## Try it
The response must consist of the lines below from the one with "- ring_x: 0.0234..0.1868" through the one with "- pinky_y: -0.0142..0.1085", exactly as they appear and with both ends kept.

## Source data

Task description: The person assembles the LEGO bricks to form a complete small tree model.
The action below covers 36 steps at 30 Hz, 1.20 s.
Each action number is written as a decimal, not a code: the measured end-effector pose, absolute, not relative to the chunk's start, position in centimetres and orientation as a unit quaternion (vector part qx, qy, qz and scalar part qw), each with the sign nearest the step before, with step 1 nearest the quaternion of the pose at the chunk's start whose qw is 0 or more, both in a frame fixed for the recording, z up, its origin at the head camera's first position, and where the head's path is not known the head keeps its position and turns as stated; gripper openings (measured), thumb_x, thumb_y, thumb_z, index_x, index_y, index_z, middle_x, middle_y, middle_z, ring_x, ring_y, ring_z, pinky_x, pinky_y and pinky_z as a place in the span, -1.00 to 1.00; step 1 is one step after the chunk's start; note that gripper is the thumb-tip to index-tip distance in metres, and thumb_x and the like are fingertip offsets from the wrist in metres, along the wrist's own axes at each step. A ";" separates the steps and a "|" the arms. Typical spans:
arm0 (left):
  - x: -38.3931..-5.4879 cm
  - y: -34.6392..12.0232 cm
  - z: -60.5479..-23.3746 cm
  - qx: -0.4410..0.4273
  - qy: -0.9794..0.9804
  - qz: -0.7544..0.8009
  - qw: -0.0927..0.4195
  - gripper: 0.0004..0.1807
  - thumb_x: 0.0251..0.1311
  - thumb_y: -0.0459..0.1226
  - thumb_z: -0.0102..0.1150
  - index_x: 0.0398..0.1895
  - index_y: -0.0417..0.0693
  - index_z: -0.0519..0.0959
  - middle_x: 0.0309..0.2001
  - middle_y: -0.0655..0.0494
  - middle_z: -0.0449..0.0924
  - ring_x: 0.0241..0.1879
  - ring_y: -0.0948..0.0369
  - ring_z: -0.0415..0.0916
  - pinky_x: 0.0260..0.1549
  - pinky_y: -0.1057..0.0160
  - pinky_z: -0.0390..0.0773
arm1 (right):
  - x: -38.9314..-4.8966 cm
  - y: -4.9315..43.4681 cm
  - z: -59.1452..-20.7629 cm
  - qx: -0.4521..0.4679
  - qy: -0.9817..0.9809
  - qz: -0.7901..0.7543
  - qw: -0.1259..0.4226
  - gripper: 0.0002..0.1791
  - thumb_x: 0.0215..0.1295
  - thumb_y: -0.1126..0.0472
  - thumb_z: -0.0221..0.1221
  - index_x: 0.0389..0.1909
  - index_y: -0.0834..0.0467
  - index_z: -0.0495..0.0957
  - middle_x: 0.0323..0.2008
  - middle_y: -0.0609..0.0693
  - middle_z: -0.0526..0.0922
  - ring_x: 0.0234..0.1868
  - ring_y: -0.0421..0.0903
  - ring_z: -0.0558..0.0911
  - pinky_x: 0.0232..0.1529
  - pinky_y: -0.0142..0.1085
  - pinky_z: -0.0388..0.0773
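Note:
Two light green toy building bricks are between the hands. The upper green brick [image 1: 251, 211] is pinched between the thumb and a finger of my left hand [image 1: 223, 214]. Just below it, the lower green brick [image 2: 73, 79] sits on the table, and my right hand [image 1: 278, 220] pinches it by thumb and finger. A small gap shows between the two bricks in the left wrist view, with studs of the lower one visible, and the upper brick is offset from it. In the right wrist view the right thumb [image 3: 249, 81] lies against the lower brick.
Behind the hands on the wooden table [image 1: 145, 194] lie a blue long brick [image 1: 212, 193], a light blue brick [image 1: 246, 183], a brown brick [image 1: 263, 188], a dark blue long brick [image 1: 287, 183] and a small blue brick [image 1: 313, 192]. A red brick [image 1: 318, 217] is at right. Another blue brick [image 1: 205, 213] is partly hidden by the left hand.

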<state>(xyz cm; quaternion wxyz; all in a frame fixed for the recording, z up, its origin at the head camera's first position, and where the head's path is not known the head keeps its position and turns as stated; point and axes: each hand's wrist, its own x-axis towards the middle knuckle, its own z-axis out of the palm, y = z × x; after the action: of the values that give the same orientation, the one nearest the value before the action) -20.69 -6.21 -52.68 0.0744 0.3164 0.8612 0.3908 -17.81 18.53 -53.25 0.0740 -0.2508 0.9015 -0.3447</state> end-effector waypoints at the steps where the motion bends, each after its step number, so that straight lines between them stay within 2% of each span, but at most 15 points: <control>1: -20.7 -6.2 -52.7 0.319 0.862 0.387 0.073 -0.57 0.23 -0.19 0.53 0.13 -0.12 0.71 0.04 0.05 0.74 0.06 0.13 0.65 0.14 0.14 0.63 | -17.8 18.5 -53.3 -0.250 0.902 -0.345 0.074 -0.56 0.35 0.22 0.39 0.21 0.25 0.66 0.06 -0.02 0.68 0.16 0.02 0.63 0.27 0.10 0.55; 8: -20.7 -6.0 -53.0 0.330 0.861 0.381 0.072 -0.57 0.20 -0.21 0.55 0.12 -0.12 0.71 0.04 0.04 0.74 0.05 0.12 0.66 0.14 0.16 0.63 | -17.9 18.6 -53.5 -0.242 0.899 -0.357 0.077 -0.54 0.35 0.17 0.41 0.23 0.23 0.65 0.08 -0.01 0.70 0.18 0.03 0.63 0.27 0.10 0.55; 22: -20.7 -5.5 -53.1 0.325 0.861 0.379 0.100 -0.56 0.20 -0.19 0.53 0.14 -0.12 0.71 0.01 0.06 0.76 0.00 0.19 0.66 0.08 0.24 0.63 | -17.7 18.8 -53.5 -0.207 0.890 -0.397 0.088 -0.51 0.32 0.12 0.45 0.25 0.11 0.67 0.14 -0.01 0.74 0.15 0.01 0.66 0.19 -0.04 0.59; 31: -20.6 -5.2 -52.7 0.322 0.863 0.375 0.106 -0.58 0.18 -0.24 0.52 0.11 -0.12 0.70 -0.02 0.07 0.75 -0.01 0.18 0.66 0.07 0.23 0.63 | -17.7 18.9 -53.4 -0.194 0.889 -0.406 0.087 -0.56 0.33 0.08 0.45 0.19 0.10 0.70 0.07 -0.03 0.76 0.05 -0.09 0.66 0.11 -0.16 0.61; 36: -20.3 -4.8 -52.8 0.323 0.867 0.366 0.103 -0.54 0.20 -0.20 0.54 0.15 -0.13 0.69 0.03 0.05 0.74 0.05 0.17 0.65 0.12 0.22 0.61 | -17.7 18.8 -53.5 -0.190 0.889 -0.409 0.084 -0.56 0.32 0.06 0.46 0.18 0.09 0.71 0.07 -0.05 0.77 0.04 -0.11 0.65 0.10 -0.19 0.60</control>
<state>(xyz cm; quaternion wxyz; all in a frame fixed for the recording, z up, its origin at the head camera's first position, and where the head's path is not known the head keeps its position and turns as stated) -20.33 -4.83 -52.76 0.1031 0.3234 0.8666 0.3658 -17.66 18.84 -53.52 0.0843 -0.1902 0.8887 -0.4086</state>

## Answer box
  - ring_x: 0.0234..0.1868
  - ring_y: -0.0421..0.0903
  - ring_z: -0.0558..0.0911
  - pinky_x: 0.0232..0.1529
  - pinky_y: -0.0142..0.1085

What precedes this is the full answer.